Domestic team information
- 1883: Marylebone Cricket Club

Career statistics
| Competition | First-class |
| Matches | 1 |
| Runs scored | 8 |
| Batting average | 4.00 |
| 100s/50s | –/– |
| Top score | 7 |
| Catches/stumpings | –/– |
- Source: Cricinfo, 30 August 2021

= William Mackeson =

English cricketer and British Army officer (1856–1925)

William James Mackeson (7 December 1856 — 21 July 1925) was an English first-class cricketer and British Army officer.

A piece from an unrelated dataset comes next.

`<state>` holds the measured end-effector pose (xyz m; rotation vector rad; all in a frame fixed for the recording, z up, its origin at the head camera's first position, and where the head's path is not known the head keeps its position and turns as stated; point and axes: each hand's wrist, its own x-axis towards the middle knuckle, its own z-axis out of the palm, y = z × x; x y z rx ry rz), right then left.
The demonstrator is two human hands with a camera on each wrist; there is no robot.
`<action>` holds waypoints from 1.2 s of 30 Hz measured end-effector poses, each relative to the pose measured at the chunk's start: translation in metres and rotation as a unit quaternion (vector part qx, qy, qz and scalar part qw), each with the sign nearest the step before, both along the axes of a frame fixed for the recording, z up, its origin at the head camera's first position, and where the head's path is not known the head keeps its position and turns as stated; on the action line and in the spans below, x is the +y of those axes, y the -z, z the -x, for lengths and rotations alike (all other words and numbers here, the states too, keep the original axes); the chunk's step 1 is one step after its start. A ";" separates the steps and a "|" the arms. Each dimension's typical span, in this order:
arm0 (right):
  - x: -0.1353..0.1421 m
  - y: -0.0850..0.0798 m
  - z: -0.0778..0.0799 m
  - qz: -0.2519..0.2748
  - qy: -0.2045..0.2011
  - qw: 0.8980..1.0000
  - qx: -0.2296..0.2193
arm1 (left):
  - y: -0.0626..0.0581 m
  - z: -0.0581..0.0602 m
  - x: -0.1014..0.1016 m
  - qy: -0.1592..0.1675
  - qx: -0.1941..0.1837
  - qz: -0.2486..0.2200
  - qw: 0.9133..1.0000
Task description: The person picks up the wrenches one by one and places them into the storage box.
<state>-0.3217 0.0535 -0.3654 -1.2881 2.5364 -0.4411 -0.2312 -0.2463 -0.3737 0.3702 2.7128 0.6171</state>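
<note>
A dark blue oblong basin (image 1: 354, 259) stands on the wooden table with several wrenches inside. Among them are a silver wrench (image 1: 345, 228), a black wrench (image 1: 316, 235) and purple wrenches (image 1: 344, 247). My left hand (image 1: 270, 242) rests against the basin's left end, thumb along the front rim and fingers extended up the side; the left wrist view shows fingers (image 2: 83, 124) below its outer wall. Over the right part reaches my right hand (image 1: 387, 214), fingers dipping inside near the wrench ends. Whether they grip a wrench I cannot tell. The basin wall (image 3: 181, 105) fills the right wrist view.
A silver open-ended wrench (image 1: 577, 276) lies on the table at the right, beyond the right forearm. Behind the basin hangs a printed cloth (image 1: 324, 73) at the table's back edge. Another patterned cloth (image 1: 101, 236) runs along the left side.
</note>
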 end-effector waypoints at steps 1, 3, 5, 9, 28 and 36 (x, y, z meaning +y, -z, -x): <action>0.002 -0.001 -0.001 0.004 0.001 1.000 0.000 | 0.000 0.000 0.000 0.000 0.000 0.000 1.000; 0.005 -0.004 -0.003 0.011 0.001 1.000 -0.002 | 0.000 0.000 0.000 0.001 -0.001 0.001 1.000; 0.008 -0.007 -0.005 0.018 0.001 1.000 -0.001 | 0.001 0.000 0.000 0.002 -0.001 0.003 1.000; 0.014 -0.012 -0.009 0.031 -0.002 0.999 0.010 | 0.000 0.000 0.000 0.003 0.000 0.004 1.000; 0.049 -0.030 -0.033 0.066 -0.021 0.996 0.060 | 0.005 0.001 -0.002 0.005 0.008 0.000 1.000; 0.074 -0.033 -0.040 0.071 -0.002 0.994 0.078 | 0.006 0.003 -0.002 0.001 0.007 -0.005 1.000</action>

Mackeson was born at Kensington in December 1856. He was educated at Harrow School, before going up to the Royal Military College, Sandhurst. He graduated from there into the British Army as an unattached sub-lieutenant in September 1875. Shortly after he was attached to the 5th Dragoon Guards, later being promoted to lieutenant in September 1877. He played first-class cricket for the Marylebone Cricket Club (MCC) against Derbyshire at Derby in 1883. Batting twice in the match, he was dismissed for a single run in the MCC first innings by Sydney Evershed, while in their second innings he was dismissed for 7 runs by James Brelsford.

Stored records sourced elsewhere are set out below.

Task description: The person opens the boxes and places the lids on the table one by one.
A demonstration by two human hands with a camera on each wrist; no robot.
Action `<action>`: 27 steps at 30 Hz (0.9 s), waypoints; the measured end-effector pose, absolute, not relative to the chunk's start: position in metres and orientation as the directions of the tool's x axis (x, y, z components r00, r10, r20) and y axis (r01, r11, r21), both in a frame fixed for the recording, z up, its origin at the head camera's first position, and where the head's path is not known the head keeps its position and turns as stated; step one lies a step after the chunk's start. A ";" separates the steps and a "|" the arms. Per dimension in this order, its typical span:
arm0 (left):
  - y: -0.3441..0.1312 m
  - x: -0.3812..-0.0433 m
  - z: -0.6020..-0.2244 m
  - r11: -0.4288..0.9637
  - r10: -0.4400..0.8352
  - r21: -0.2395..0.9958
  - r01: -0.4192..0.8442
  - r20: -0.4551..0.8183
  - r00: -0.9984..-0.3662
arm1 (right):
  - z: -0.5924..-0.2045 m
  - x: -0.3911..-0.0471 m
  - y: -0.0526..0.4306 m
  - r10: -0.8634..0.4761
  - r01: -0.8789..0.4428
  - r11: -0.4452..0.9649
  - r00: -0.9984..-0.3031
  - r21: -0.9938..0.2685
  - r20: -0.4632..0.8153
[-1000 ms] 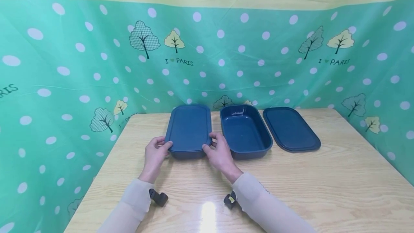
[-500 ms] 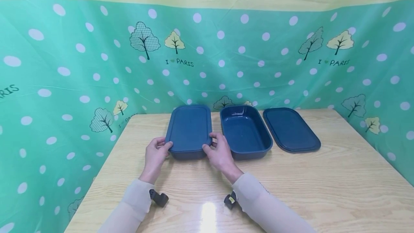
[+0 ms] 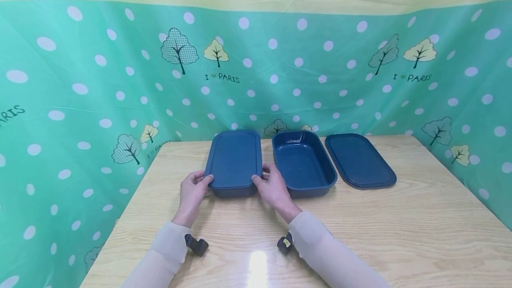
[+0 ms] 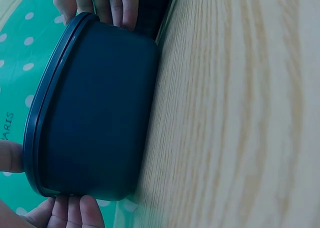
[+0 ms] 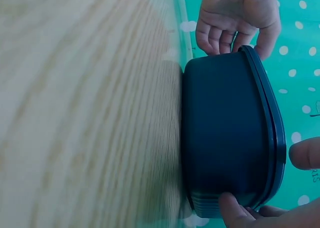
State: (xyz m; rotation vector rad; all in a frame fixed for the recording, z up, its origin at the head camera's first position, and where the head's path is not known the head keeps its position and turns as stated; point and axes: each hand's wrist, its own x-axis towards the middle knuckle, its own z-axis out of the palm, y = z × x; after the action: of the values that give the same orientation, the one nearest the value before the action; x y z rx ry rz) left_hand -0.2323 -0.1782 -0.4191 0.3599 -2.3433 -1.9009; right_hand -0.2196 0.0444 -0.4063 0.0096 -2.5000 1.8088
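Note:
A dark blue rectangular food container [image 3: 236,193] stands on the table with its matching lid [image 3: 234,159] seated on top. At its near left corner my left hand [image 3: 191,194] pinches the lid's edge, thumb above and fingertips along the rim and side. My right hand [image 3: 277,192] is at the near right corner in a like grip. In the right wrist view its thumb [image 5: 306,153] is by the lid's top face, and a finger [image 5: 231,208] is against the container's wall. From the left wrist view, the lid's rim [image 4: 35,123] looks level along the near side.
Just right of my right hand stands a second blue container [image 3: 302,163], uncovered, with a bare inside. Beyond it a loose blue lid [image 3: 360,159] lies flat on the wooden table [image 3: 380,234]. A green dotted curtain [image 3: 256,97] hangs behind the table.
My right hand has shifted very slightly at the corner, its thumb a little up and to the right. The left hand and the containers hold their places.

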 end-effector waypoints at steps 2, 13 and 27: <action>-0.178 -0.232 -0.419 0.196 -0.248 0.973 -0.118 -0.067 -0.966 | -0.406 -0.221 0.044 0.018 -0.029 0.313 -0.999 -0.949 0.036; -0.177 -0.231 -0.419 0.213 -0.246 0.971 -0.109 -0.055 -0.968 | -0.407 -0.225 0.042 0.023 0.000 0.308 -1.000 -0.951 0.008; -0.177 -0.230 -0.418 0.211 -0.245 0.972 -0.099 -0.046 -0.968 | -0.404 -0.223 0.044 0.021 -0.029 0.276 -0.999 -0.961 0.036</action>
State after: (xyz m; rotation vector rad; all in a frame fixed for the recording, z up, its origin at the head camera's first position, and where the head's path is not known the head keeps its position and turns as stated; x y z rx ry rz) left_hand -0.2301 -0.1771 -0.4181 0.3360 -2.3497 -1.8727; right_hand -0.2227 0.0436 -0.4038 0.0076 -2.4758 1.8651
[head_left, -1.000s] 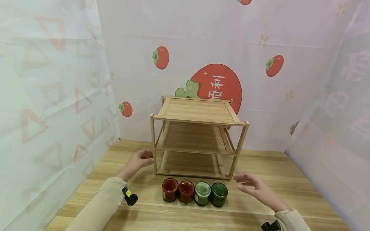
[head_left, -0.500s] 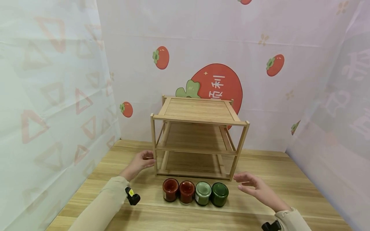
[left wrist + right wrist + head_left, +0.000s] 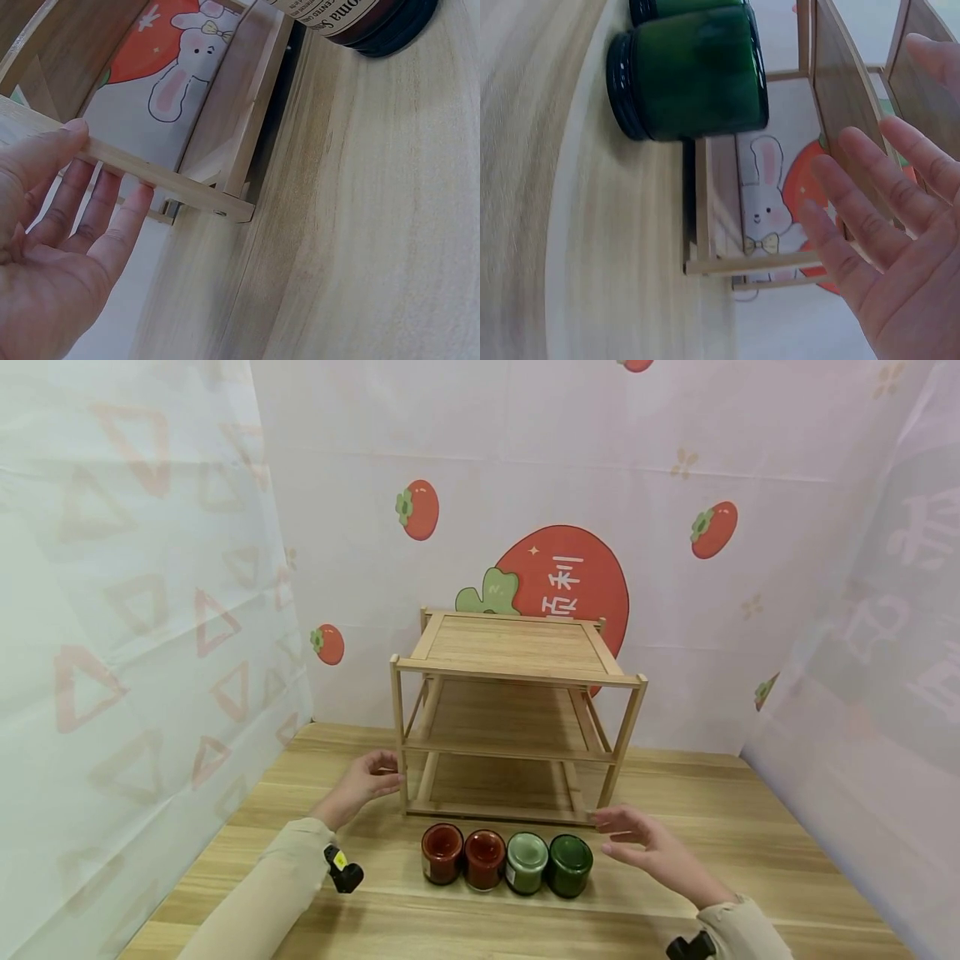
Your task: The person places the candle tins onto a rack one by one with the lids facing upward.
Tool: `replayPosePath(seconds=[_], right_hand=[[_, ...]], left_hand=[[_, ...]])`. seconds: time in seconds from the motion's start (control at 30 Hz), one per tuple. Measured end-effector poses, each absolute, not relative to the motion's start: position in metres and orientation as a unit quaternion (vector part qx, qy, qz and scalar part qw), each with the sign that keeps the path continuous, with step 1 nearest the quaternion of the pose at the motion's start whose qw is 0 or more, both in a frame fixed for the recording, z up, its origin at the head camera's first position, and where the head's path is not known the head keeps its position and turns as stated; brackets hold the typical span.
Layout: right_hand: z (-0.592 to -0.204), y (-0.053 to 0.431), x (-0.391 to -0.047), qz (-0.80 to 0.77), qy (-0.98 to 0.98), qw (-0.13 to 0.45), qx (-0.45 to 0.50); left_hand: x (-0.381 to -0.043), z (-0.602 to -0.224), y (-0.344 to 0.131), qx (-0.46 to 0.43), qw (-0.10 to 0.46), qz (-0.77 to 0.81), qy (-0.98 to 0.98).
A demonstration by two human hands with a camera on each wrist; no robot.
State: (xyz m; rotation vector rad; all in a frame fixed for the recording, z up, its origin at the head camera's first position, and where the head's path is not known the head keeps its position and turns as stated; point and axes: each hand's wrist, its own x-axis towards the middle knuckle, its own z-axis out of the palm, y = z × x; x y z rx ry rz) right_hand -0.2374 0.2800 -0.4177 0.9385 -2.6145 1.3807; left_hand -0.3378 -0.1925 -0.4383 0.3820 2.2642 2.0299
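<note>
A wooden three-tier shelf rack [image 3: 517, 646] stands on the table. My left hand [image 3: 362, 789] grips its front left post [image 3: 180, 186], thumb on one side and fingertips on the other in the left wrist view. My right hand [image 3: 645, 847] is held near the front right post [image 3: 765, 263], fingers spread and relaxed, holding nothing. A row of candle jars lines the front of the rack: two dark red jars [image 3: 441, 853] [image 3: 483, 860], a light green jar [image 3: 527, 862] and a dark green jar [image 3: 570, 866]. Printed lettering shows on a red jar's label [image 3: 330, 13].
The wood-grain table [image 3: 675, 785] reaches back to a white cloth wall [image 3: 352, 552] printed with red fruit. Cloth walls also close in the left [image 3: 150, 693] and right sides. Both wrists wear small black cameras [image 3: 343, 870].
My left hand has moved slightly right onto the rack's front left post. My right hand has shifted left, its fingertips now overlapping the front right post's foot. Rack and jars have not moved.
</note>
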Motion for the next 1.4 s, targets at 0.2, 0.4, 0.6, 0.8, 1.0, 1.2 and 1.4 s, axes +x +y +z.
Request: replayPosePath(seconds=[0.2, 0.4, 0.6, 0.8, 1.0, 1.2, 1.4], right_hand=[[-0.421, 0.27, -0.239, 0.462, -0.838, 0.016, 0.289], [-0.429, 0.261, -0.241, 0.464, -0.84, 0.007, 0.282], [-0.44, 0.256, -0.245, 0.464, -0.83, -0.006, 0.31], [-0.446, 0.254, -0.248, 0.468, -0.833, -0.039, 0.294], [-0.45, 0.254, -0.252, 0.459, -0.84, -0.058, 0.285], [-0.456, 0.254, -0.256, 0.44, -0.851, -0.068, 0.28], [-0.457, 0.252, -0.257, 0.421, -0.862, -0.086, 0.269]], left_hand=[[-0.338, -0.438, -0.192, 0.125, 0.04, 0.661, 0.739], [-0.337, -0.436, -0.192, 0.128, 0.041, 0.658, 0.741], [-0.337, -0.435, -0.192, 0.13, 0.042, 0.656, 0.742], [-0.337, -0.434, -0.191, 0.127, 0.042, 0.655, 0.744], [-0.338, -0.435, -0.191, 0.122, 0.041, 0.66, 0.74], [-0.339, -0.436, -0.191, 0.123, 0.039, 0.661, 0.739], [-0.339, -0.436, -0.193, 0.129, 0.041, 0.659, 0.74]])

In the Dragoon Guards, Mackeson was promoted to captain in the same year. Mackeson served in the Nile Expedition of 1884–5, which formed part of the wider Mahdist War, for which he was decorated with the Egypt Medal and the Khedive's Star. He retired from active service in September 1895, holding the rank of major. Following his retirement, Mackeson was placed on the Reserve of Officers. He was recalled to active service in the Second Boer War and was placed in command of the 3rd Provisional Regiment of Dragoons in April 1901, with the temporary rank of lieutenant colonel. He gained the full rank of lieutenant colonel in October 1901. Mackson was present at several battles during the war, for which he was mentioned in dispatches and on one occasion was seriously wounded. For his service in the war he was decorated with the Queen's South Africa Medal. He was later the secretary of the Shropshire branch of the Territorial Force Association. Mackeson died in July 1925 at Atcham, Shropshire.